*** Input data

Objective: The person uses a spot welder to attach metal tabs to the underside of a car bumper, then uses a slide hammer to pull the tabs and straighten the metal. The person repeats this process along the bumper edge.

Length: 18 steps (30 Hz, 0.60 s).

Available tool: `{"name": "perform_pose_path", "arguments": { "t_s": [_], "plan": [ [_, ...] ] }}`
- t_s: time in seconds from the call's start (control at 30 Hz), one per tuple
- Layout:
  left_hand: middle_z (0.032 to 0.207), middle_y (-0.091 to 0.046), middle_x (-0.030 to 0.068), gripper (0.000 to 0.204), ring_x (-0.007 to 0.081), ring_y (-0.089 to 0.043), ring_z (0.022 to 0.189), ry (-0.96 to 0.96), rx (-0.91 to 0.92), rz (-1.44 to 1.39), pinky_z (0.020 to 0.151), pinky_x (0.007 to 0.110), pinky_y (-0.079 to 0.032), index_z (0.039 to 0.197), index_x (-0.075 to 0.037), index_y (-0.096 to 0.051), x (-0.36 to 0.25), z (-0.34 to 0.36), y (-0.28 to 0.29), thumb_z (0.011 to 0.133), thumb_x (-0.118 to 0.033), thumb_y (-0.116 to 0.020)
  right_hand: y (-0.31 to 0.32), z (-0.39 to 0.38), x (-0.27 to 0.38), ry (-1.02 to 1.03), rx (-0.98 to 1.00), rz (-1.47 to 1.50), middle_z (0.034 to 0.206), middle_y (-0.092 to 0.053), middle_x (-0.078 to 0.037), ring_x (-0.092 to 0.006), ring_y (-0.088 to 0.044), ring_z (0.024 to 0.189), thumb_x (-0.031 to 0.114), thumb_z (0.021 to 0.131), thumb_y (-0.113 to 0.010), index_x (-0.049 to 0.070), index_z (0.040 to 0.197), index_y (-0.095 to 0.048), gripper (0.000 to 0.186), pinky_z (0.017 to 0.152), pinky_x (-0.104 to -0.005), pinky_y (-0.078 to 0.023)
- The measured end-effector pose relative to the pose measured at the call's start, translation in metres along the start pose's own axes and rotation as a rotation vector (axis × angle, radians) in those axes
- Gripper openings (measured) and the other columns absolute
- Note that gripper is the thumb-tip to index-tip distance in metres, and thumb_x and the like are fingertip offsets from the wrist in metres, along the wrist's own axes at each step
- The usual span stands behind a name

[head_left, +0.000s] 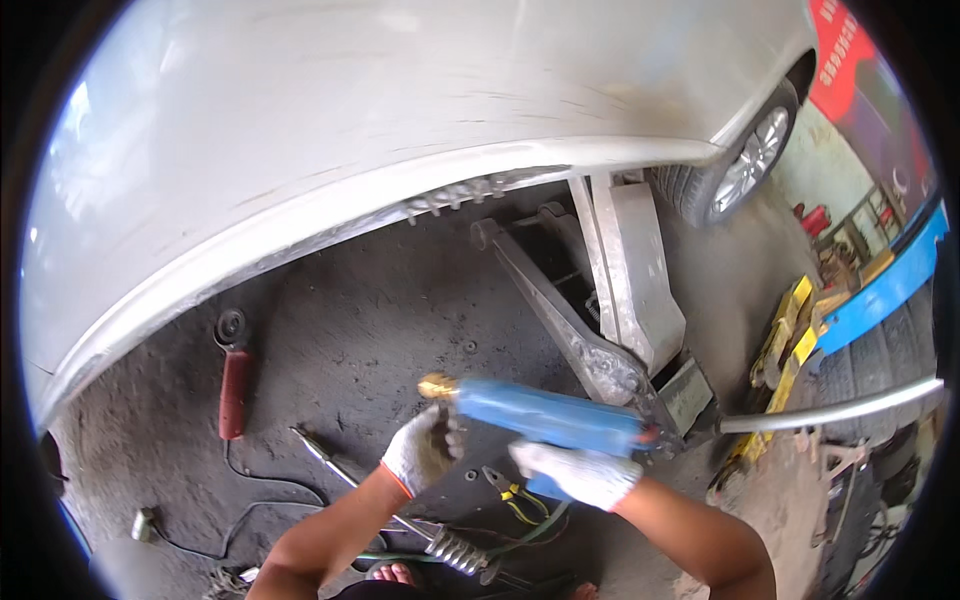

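My right hand (pixel 580 472), in a white glove, grips a blue gun-shaped tool (pixel 540 415) with a brass tip (pixel 437 387), held horizontally and slightly blurred. My left hand (pixel 424 448), also gloved, is just below that tip, fingers loosely curled and apart, with nothing visible in them. Beneath my hands lie a slide hammer (pixel 458 552), yellow-handled pliers (pixel 520 500) and a green hose (pixel 535 533). A red-handled grinder (pixel 233 392) with a cord rests on the floor at the left.
A white car (pixel 400 80) with a scuffed side spans the top, metal tabs (pixel 450 197) along its sill, its wheel (pixel 740 150) at right. A jack (pixel 625 270) stands under the sill, its handle (pixel 830 410) reaching right. Yellow metal parts (pixel 785 345) and a blue panel (pixel 880 285) are at right.
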<state>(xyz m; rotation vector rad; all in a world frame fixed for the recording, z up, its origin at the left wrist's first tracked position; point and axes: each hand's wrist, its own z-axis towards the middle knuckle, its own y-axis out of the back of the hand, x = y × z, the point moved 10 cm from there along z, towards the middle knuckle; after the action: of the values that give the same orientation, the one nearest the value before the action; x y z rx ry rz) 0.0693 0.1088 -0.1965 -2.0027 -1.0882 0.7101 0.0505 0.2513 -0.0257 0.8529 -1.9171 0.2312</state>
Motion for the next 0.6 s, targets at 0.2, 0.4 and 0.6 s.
{"name": "perform_pose_path", "arguments": {
  "t_s": [0.2, 0.4, 0.6],
  "plan": [
    [0.069, -0.052, 0.0004, 0.024, 0.0114, -0.044, 0.055, 0.08, -0.574, 0.284, 0.05, 0.027, -0.038, 0.085, -0.005, -0.062, 0.024, -0.122, 0.151, 0.098, -0.024, -0.059, -0.077, 0.123, 0.015, 0.236, 0.136, -0.29, 0.141, -0.059, -0.011, -0.0262, -0.055, 0.13, 0.036, 0.084, -0.069, 0.015, 0.135, -0.061, 0.056, 0.108, -0.0361, -0.043],
    [0.072, -0.055, 0.0041, 0.017, 0.0156, -0.052, 0.059, -0.054, -0.51, 0.773, 0.052, 0.03, -0.043, 0.093, 0.001, -0.062, -0.027, -0.199, 0.127, 0.096, -0.014, -0.055, 0.003, 0.204, -0.076, 0.048, 0.002, -0.302, 0.091, -0.072, -0.005, -0.0146, -0.067, 0.082, 0.032, 0.087, -0.071, 0.001, 0.114, -0.067, 0.041, 0.073, -0.035, -0.054],
    [0.071, -0.055, 0.0044, 0.015, 0.0128, -0.051, 0.053, -0.044, -0.83, 0.757, 0.047, 0.027, -0.041, 0.092, -0.001, -0.062, -0.034, -0.276, 0.138, 0.094, -0.015, -0.06, 0.03, 0.074, -0.049, 0.589, -0.444, -0.798, 0.095, -0.07, -0.022, -0.0375, -0.068, 0.087, 0.02, 0.082, -0.068, 0.008, 0.101, -0.067, 0.023, 0.077, -0.0456, -0.055]
  ]
}}
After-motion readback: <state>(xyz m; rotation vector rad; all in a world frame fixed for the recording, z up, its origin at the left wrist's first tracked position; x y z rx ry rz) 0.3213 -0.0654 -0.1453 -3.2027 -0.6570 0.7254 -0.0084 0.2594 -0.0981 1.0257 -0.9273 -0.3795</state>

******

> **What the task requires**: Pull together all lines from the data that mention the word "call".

> **Answer space**:
- t_s: time in seconds from the call's start (control at 30 Hz), one per tuple
- The measured end-effector pose relative to the pose measured at the call's start, translation in metres along the start pose's own axes and rotation as a rotation vector (axis × angle, radians) in those axes

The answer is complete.